## The task
Scan the entries below for the word "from" and copy every line where it turns up.

## Material to process
↓
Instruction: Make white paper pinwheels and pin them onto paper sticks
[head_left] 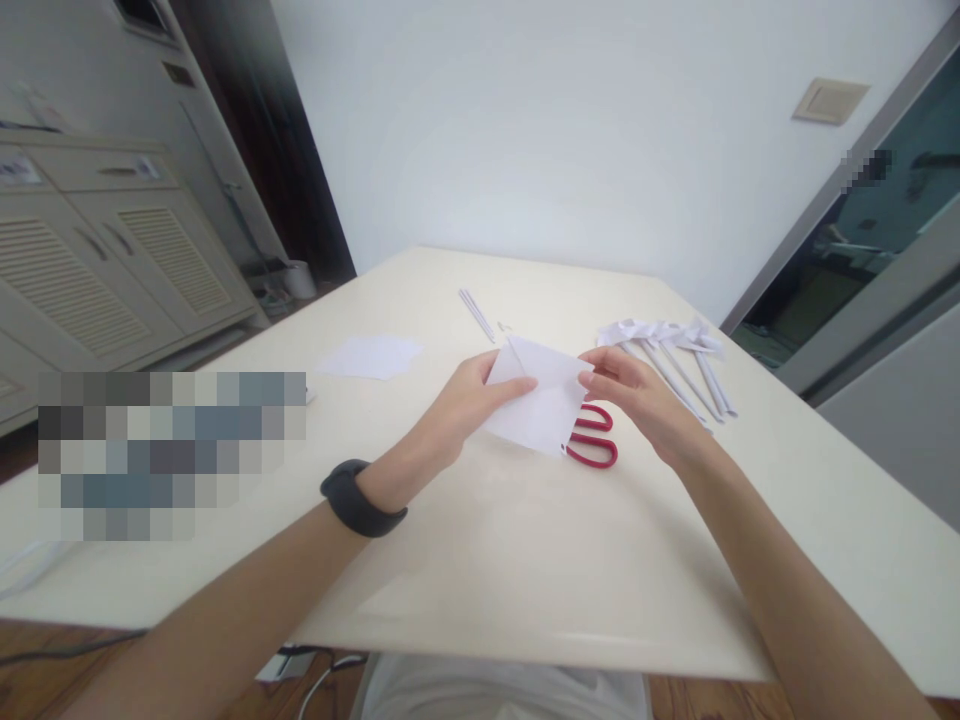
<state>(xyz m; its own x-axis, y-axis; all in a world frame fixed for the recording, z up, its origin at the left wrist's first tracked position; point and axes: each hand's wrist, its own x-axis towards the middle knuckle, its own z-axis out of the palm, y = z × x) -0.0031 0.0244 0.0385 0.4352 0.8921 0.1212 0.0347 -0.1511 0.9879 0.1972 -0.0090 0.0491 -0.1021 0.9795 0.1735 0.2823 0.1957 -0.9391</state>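
Observation:
A square sheet of white paper (541,412) with a crease line is held up between my hands, above the table. My left hand (480,392) grips its left side, thumb on top and fingers hidden beneath. At the upper right corner, my right hand (626,385) pinches the sheet between thumb and fingers. Red-handled scissors (595,450) lie on the table partly under the sheet, their blades hidden by it. Just beyond the paper are a few thin white sticks (476,314) and a small white scrap (504,327).
Several paper pinwheels (660,335) on rolled white sticks lie at the right of the white table (465,560). A pile of white paper sheets (371,357) is at the left. A blurred-out patch (172,450) covers the near left. A white wall (540,130) stands behind.

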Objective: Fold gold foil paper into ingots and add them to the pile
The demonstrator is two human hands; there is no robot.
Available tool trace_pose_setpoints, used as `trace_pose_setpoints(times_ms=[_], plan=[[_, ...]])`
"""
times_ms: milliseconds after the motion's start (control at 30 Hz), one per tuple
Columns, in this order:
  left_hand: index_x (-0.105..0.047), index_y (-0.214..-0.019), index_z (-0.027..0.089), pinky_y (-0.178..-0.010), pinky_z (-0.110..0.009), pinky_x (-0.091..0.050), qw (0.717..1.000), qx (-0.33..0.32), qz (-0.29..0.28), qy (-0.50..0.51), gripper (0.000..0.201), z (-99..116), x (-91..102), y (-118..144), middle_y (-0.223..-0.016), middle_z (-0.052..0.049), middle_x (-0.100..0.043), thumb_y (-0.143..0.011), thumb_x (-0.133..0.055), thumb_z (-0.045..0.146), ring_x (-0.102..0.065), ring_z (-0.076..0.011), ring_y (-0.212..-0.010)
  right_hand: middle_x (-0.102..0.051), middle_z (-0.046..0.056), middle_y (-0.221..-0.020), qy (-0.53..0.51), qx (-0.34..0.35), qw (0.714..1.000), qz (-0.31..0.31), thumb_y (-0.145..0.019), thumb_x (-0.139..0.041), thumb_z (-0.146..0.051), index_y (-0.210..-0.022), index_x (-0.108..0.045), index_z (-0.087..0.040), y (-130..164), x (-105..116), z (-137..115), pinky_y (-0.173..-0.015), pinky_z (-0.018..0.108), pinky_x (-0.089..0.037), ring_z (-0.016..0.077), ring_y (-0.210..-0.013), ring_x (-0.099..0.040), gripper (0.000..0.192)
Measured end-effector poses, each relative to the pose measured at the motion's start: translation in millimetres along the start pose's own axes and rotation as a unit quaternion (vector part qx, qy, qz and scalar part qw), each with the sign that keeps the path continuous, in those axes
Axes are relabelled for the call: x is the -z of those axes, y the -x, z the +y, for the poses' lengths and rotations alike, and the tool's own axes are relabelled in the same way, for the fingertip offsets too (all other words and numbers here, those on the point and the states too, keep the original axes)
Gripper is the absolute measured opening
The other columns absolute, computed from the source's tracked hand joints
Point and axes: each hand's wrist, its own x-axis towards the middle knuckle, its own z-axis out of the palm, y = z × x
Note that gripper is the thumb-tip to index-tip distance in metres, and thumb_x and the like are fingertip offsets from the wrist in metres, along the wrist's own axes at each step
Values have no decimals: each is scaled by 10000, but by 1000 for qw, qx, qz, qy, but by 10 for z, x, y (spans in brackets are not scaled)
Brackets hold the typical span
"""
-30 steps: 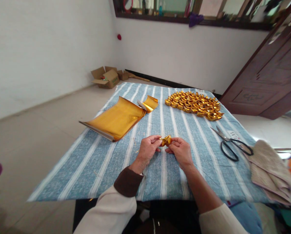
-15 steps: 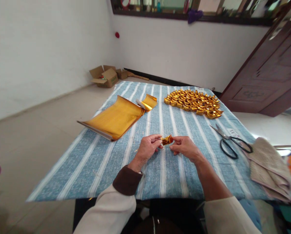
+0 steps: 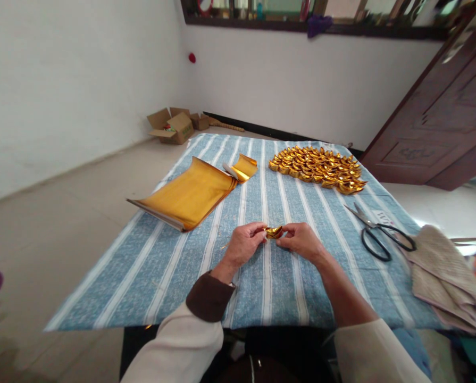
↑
## Solution to this task
The other columns absolute, computed from the source's tracked hand joints
Note that gripper is the thumb-tip to index-tip distance in metres, and thumb_x and the like are fingertip offsets from the wrist in metres, along the wrist's own axes at each step

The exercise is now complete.